Data extracted from a collection
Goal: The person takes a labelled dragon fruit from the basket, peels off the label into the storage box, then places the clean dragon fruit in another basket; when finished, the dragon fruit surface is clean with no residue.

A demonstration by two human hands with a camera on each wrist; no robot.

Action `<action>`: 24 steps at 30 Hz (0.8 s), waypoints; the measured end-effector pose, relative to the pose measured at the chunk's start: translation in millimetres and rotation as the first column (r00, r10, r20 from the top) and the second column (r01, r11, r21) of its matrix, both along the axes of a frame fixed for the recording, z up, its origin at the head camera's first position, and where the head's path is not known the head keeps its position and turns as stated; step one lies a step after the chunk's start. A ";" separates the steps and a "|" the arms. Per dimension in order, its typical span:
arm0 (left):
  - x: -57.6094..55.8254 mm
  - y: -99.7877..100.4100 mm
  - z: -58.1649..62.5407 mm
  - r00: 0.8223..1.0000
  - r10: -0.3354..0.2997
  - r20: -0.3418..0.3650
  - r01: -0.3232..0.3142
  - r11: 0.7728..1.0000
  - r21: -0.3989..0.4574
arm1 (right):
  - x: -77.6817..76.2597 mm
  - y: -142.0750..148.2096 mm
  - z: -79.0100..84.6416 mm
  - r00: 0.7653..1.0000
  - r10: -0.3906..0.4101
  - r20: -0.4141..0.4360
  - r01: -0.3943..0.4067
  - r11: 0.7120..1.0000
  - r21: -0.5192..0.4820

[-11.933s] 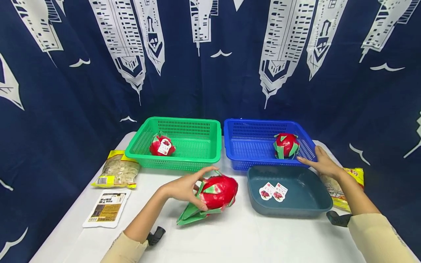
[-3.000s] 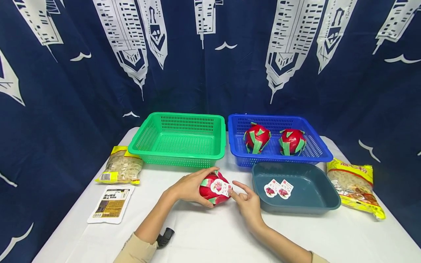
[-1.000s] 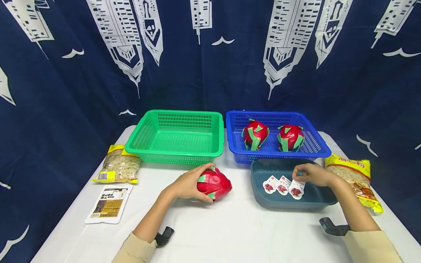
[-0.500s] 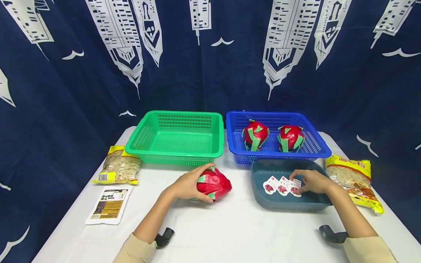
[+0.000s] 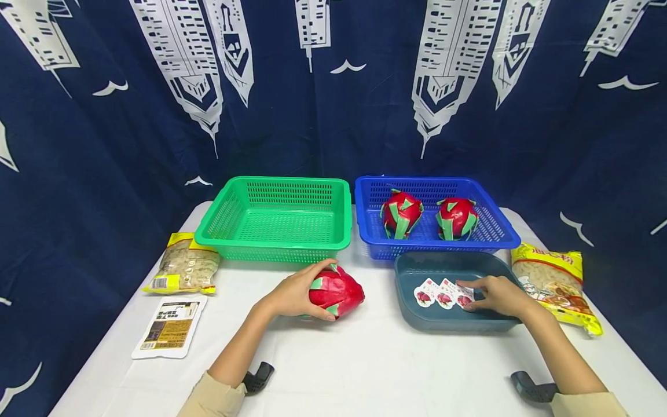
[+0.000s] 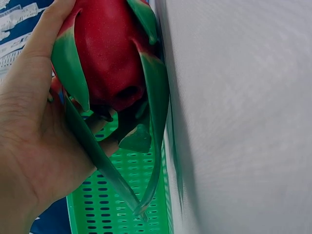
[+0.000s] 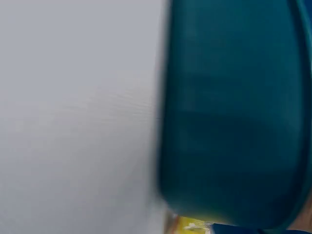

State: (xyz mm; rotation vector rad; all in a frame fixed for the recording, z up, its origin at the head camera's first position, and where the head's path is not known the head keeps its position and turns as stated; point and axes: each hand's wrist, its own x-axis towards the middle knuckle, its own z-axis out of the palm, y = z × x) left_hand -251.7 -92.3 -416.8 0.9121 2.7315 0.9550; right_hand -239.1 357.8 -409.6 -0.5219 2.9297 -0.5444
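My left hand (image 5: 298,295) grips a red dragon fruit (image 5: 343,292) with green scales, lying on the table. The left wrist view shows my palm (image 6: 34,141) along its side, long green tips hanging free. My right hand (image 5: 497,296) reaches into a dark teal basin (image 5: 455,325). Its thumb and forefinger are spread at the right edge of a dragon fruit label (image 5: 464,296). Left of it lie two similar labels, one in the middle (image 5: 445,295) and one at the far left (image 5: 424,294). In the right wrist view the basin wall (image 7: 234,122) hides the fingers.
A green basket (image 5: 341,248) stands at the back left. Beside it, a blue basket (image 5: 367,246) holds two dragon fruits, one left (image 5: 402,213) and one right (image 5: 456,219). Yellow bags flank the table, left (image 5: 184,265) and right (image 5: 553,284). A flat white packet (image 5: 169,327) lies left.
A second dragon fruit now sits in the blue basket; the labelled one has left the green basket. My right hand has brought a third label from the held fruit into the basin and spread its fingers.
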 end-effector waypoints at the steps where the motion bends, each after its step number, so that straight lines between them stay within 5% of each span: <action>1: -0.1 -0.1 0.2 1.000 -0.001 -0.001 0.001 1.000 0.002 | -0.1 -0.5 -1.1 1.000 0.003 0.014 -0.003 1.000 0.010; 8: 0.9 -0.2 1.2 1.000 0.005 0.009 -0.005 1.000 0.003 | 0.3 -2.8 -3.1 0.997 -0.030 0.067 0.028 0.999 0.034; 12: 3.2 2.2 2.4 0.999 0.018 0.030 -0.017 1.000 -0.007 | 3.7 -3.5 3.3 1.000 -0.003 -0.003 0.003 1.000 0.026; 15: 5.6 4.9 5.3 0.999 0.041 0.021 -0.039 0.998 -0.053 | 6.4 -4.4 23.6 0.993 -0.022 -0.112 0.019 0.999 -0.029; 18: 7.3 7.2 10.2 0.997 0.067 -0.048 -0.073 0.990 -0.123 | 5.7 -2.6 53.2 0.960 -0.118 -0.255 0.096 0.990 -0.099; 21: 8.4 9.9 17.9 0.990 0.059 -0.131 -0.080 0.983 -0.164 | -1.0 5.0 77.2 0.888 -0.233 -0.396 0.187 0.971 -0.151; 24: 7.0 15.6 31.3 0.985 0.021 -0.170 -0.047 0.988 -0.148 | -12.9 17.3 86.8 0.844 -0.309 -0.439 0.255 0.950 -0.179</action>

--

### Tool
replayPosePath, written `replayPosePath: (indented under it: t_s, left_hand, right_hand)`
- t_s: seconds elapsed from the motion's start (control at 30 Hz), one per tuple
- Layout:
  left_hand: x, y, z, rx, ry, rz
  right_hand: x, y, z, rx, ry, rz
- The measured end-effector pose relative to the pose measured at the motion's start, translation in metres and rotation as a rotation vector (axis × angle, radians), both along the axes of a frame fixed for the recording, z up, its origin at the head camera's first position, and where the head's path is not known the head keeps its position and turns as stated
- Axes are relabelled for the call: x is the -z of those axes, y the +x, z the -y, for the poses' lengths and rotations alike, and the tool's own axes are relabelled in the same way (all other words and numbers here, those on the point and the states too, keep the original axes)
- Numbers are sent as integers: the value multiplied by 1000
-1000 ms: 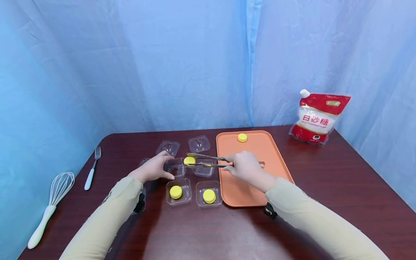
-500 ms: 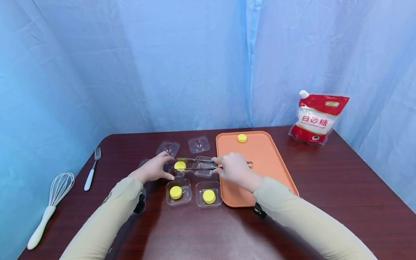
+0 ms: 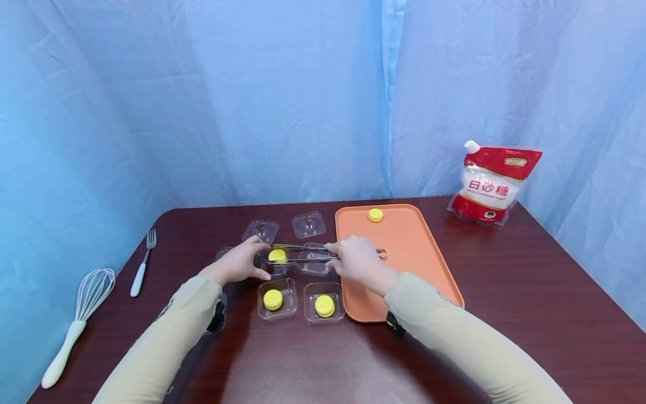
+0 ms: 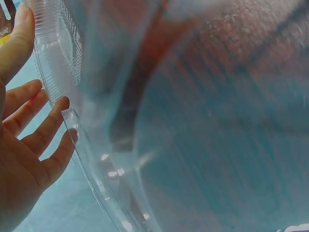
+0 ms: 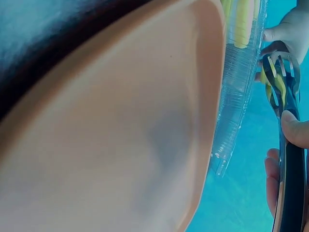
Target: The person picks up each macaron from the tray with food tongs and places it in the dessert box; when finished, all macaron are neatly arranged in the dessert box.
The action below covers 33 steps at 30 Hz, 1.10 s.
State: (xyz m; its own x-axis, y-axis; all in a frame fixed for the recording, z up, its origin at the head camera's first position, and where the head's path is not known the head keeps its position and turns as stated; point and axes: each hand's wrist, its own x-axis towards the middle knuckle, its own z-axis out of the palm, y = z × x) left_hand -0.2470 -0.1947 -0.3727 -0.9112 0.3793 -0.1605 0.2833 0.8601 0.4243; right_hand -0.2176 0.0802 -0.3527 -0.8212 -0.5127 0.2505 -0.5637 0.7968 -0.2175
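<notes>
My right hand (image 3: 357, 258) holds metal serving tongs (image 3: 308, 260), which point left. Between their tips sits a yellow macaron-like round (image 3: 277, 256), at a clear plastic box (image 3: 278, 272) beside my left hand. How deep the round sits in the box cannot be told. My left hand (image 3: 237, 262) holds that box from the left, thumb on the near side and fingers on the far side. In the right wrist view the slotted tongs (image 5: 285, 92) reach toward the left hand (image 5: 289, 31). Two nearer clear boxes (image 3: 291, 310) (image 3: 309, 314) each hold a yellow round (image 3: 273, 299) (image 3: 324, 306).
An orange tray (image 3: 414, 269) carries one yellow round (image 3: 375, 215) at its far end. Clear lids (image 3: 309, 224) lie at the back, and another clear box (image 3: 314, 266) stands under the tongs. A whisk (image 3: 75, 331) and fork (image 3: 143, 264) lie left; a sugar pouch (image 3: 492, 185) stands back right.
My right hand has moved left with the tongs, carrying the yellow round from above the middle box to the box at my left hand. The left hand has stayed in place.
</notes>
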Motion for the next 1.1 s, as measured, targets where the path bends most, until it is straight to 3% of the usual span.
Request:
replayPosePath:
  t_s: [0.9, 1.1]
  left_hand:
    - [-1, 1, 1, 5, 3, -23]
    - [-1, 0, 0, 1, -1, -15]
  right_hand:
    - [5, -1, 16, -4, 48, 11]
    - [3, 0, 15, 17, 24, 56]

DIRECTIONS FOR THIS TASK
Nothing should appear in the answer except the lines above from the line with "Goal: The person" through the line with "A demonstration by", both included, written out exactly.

ANSWER TO THIS TASK
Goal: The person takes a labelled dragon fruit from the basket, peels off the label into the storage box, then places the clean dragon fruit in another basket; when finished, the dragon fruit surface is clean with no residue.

A demonstration by two human hands with a camera on each wrist; no robot.

Apart from this answer, nothing more is required.